TO DO:
Copy, exactly and without additions, every line in the records below from the one holding "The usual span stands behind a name" through the one holding "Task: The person", both ends included.

RECORD EXCERPTS Block Start

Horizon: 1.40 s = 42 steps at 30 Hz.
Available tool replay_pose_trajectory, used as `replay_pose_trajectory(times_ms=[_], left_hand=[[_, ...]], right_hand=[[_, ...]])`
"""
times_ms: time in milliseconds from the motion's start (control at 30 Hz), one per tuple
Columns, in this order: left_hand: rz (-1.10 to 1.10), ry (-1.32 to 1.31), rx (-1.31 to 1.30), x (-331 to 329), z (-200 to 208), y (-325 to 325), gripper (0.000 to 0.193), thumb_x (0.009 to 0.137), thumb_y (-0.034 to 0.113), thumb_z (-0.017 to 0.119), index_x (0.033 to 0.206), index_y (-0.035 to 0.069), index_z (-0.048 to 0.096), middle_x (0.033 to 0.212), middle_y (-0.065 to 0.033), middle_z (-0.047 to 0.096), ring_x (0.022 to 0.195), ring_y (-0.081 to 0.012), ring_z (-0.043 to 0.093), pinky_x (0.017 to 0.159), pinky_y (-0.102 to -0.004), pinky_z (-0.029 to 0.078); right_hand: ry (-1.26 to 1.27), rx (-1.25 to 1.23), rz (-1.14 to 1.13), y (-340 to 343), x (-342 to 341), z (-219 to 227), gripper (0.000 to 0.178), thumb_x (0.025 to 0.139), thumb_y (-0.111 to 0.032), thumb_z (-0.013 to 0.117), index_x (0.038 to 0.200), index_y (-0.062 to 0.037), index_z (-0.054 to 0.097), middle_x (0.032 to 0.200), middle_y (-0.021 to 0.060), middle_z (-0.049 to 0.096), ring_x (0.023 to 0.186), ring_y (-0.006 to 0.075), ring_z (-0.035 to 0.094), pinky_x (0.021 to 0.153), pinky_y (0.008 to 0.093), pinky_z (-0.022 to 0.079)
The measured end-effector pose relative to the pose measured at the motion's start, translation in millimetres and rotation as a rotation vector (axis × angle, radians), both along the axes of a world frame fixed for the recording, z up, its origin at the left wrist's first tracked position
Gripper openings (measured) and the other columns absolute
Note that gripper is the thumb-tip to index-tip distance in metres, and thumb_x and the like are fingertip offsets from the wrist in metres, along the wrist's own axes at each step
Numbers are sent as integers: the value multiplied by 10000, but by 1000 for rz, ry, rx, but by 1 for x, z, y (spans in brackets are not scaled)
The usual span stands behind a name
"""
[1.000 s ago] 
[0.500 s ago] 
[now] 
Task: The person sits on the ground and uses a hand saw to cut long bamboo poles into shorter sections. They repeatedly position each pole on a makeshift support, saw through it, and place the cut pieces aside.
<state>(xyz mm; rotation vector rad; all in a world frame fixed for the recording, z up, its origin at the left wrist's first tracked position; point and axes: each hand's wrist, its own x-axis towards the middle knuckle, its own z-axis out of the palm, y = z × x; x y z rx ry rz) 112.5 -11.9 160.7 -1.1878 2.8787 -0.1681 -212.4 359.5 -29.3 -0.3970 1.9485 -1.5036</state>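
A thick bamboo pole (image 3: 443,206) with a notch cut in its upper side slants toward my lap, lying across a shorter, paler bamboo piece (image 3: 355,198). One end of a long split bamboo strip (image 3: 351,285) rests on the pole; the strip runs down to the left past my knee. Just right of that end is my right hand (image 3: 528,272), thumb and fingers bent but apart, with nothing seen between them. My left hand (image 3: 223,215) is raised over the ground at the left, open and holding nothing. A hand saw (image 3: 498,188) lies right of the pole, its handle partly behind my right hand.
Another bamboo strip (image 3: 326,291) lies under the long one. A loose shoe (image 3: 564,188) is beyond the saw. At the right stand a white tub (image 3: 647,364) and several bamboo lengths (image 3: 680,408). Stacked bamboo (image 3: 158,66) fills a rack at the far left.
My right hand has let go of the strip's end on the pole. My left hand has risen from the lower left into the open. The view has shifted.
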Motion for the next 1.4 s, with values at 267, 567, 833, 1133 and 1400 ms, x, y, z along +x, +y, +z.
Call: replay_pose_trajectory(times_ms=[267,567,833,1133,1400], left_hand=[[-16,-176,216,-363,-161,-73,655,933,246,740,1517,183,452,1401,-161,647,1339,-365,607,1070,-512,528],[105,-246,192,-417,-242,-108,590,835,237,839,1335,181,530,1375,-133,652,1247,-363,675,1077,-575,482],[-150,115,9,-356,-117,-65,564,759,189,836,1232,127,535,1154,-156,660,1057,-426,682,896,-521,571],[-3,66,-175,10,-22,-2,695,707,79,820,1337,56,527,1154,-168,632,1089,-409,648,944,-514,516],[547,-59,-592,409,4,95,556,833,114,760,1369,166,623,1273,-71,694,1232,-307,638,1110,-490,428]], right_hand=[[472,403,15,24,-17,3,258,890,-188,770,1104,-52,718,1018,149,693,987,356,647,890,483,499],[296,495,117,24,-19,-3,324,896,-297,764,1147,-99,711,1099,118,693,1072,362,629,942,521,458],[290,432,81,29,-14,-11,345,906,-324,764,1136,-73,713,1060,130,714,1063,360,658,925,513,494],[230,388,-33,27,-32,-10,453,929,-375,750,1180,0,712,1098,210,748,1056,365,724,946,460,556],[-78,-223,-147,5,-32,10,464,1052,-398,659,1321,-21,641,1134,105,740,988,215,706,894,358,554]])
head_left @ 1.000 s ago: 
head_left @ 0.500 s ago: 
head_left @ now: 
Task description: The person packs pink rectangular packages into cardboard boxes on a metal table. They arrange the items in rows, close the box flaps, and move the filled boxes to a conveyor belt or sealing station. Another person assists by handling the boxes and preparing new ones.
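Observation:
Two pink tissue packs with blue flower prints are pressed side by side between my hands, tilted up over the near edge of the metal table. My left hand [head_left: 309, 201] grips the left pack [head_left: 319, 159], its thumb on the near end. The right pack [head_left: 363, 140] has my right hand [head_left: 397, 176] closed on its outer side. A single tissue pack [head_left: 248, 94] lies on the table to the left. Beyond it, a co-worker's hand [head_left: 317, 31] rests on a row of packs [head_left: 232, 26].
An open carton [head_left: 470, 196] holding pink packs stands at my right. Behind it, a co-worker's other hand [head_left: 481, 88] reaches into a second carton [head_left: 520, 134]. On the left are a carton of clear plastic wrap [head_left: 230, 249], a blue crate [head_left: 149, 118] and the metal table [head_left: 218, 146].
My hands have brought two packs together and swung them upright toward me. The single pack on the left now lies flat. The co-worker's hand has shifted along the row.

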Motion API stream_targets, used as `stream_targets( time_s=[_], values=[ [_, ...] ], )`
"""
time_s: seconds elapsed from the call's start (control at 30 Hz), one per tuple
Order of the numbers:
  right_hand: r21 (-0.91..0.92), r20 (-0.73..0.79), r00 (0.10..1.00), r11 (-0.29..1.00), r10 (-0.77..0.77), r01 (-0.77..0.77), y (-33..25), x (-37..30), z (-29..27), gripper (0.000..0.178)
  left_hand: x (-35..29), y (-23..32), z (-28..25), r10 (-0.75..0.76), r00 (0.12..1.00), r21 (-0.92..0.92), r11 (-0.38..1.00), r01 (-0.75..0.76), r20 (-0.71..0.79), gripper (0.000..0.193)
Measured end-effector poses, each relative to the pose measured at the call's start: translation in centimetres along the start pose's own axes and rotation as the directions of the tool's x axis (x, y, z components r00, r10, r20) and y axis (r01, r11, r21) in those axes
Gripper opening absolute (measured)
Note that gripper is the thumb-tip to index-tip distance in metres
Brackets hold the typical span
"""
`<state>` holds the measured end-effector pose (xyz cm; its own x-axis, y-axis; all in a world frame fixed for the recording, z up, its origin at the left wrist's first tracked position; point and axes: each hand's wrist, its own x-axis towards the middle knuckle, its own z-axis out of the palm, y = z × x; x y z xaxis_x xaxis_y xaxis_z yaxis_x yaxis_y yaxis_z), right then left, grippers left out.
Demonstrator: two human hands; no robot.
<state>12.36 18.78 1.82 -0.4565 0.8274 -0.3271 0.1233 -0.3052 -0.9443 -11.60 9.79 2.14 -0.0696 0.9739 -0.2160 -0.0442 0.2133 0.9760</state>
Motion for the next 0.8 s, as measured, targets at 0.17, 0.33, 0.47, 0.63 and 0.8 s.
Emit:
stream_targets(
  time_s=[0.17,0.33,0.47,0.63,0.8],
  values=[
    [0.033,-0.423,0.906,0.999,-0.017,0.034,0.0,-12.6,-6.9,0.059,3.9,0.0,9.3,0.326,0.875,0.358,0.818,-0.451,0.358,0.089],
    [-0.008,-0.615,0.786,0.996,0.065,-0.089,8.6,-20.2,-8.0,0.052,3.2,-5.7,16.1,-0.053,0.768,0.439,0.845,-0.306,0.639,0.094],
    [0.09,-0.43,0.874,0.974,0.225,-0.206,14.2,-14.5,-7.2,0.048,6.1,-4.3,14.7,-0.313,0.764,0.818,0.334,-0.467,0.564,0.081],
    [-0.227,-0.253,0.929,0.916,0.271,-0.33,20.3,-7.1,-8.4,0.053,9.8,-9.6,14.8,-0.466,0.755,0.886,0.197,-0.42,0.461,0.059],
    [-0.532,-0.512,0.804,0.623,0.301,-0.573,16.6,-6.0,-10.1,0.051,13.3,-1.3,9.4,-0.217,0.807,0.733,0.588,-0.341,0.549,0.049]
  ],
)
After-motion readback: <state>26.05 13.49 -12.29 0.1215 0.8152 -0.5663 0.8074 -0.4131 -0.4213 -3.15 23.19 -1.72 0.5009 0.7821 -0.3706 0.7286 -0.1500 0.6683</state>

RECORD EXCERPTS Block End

ANSWER TO THIS EXERCISE:
The usual span stands behind a name
"""
[1.000 s ago] 
[0.500 s ago] 
[now] 
Task: The person sits on the ground and uses a hand saw to cut long bamboo poles into shorter sections. They repeatedly position each pole on a makeshift support, saw through it, and place the cut pieces aside.

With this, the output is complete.